Learn about your legislature
The General Assembly, also called the legislature, is made up of two chambers: the House of Representatives (often referred to as the House) and the Senate.
The state is divided into 118 "districts," with one Representative elected from each of these districts who make up the House. Representatives are elected for two-year terms, so the entire House is up for re-election every two years.
There are 59 Senate districts, created by combining every two Representative districts, and one Senator is elected from each of these districts to make up the Senate. Senators are elected to two- or four-year terms. Therefore, in each election year, two-thirds of the seats in the Senate are up for re-election.
What do we mean when we say "100th General Assembly?"
The term "General Assembly" (sometimes shortened to GA) is also used to refer to the session in which the legislature is operating. Each GA session spans two years, starting each odd year, and corresponds with House election cycles (every two years). The 100th General Assembly started in January of 2017.

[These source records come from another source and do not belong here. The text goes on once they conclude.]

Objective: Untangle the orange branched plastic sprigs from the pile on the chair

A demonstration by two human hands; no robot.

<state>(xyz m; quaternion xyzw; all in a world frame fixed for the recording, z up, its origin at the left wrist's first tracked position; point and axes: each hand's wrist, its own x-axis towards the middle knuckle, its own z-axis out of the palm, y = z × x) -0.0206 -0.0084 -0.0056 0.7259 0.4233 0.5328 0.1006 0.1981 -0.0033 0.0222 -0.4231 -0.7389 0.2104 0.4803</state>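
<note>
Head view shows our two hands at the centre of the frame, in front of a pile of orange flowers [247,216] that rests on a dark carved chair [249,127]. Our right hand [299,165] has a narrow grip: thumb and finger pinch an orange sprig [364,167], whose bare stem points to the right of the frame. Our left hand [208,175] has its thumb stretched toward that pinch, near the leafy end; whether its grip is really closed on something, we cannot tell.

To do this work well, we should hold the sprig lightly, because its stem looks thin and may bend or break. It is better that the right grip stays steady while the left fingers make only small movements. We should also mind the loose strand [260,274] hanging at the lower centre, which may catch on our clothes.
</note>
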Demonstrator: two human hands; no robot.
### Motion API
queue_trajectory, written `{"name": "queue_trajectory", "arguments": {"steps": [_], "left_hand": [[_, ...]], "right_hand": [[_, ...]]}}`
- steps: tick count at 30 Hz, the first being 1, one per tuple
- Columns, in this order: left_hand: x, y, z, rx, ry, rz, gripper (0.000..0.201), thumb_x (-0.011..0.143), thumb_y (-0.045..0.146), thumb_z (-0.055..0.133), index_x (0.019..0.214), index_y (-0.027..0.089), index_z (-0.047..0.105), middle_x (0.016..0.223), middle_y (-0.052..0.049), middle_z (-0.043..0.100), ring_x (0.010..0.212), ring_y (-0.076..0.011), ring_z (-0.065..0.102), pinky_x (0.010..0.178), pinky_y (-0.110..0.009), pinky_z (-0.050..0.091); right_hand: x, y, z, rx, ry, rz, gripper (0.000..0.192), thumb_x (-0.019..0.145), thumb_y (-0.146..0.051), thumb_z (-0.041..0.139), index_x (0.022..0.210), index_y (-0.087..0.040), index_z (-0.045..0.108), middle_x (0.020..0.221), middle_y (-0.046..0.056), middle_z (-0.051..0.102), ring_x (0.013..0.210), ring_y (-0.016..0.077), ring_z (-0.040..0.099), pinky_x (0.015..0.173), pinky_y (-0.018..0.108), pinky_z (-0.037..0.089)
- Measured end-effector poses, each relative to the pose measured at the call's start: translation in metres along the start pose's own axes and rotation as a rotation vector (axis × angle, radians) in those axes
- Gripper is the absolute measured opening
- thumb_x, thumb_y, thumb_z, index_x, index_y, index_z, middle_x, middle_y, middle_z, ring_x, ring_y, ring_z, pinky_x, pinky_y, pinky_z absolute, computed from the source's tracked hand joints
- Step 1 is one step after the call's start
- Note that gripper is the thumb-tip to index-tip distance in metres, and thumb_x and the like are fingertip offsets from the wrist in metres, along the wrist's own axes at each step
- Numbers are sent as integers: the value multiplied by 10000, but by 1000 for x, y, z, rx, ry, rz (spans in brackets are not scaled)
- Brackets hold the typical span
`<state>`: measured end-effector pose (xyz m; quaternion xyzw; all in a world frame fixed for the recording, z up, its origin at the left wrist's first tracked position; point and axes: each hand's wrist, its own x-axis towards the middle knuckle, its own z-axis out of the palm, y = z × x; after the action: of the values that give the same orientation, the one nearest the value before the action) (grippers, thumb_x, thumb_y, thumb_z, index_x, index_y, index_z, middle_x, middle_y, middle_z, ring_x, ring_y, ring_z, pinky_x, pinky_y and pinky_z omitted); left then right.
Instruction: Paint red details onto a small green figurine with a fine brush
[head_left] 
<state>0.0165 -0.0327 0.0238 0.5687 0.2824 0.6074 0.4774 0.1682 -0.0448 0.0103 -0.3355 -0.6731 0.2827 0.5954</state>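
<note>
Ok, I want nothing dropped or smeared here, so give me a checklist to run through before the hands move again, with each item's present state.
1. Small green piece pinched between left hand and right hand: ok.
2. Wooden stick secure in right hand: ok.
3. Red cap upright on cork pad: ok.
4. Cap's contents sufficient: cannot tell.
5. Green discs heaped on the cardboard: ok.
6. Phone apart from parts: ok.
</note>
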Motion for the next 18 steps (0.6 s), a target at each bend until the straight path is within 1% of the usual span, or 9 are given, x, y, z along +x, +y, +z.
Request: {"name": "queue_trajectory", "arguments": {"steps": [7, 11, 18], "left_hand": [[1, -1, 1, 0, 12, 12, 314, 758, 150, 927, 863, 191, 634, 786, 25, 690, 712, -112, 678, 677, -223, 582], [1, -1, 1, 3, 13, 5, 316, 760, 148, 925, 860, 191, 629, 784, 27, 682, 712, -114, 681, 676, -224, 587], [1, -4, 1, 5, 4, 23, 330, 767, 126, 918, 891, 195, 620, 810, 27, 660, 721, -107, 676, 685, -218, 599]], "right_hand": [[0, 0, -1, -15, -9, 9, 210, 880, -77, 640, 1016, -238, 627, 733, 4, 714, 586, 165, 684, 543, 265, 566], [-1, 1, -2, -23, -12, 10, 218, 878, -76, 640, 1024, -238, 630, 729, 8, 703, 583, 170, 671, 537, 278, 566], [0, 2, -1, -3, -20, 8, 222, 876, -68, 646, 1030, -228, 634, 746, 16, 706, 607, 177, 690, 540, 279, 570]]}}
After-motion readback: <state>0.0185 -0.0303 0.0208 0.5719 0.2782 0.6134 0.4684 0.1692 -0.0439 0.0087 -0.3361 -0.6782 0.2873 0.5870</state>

Bills introduced at any point during a GA session are technically active during the entire two-year session. However, it is rare for bills not acted upon during the first year to pass in the second year
without being introduced as a new bill in the second year.
Bills cannot, however, move between General Assemblies. If a bill does not pass out of the legislature during one General Assembly, it must be re-introduced to start the process again in the new General Assembly session. This is not generally a problem and bills are often introduced in numerous General Assemblies until they are finally passed.